Bu o resimdi. Hatırlamadığı abisinin ona çizdiği resim.
"Abi." dedi Gece. Yüzünü hatırlamadığı, yaşadığını dahi bilmediği bir abisi vardı onun. Yüzünde hissettiği ıslaklık ile ağladığını fark etti. Şaşırmıştı. Ağlamayı, mutlu olmayı, bir şeyler hissetmeyi unutmuştu. Fakat bugün hepsini yaşamıştı.
Gece, ağlaması durmamış gittikçe haykırışlara dönüşmüştü. Hatırlamadığı abisi için ilk kez hastalığına isyan etmişti.
Elinde olmadan yüksek sesle ağlamaya, kendisinden geçmeye başlamıştı. Uzun zamandır girmediği krize giriyordu. Eli ayağı titriyor, farkında olmadan bağırıyor, eline ne geçerse parçalıyor kırıyordu. Uyumak ve bir daha uyanmamak istiyordu.

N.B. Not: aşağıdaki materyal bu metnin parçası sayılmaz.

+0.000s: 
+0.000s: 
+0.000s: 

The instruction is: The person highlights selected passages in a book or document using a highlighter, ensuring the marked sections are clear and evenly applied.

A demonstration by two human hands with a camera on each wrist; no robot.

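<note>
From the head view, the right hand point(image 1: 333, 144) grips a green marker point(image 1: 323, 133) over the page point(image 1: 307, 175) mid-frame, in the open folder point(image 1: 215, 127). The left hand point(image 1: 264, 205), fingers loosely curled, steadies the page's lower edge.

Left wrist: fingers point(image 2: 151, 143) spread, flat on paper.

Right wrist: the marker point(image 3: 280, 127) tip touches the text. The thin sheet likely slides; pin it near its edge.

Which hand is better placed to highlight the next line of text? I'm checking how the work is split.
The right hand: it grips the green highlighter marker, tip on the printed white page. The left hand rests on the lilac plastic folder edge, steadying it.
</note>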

Gözleri kapanmak üzereyken rüyasında gördüğü abisinin görüntüsü karşısındaydı. Biliyordu gerçek değildi karşısındaki. Fakat bir kez olsun dokunmak isteyerek elini kaldırmıştı ama gözleri kapanırken son kurduğu cümlesi ile onu korku dolu gözlerle izleyen Mahsun Ağa'nın nefesi kesilmişti.
"Seni hatırlamadığım için özür dilerim... ABİ."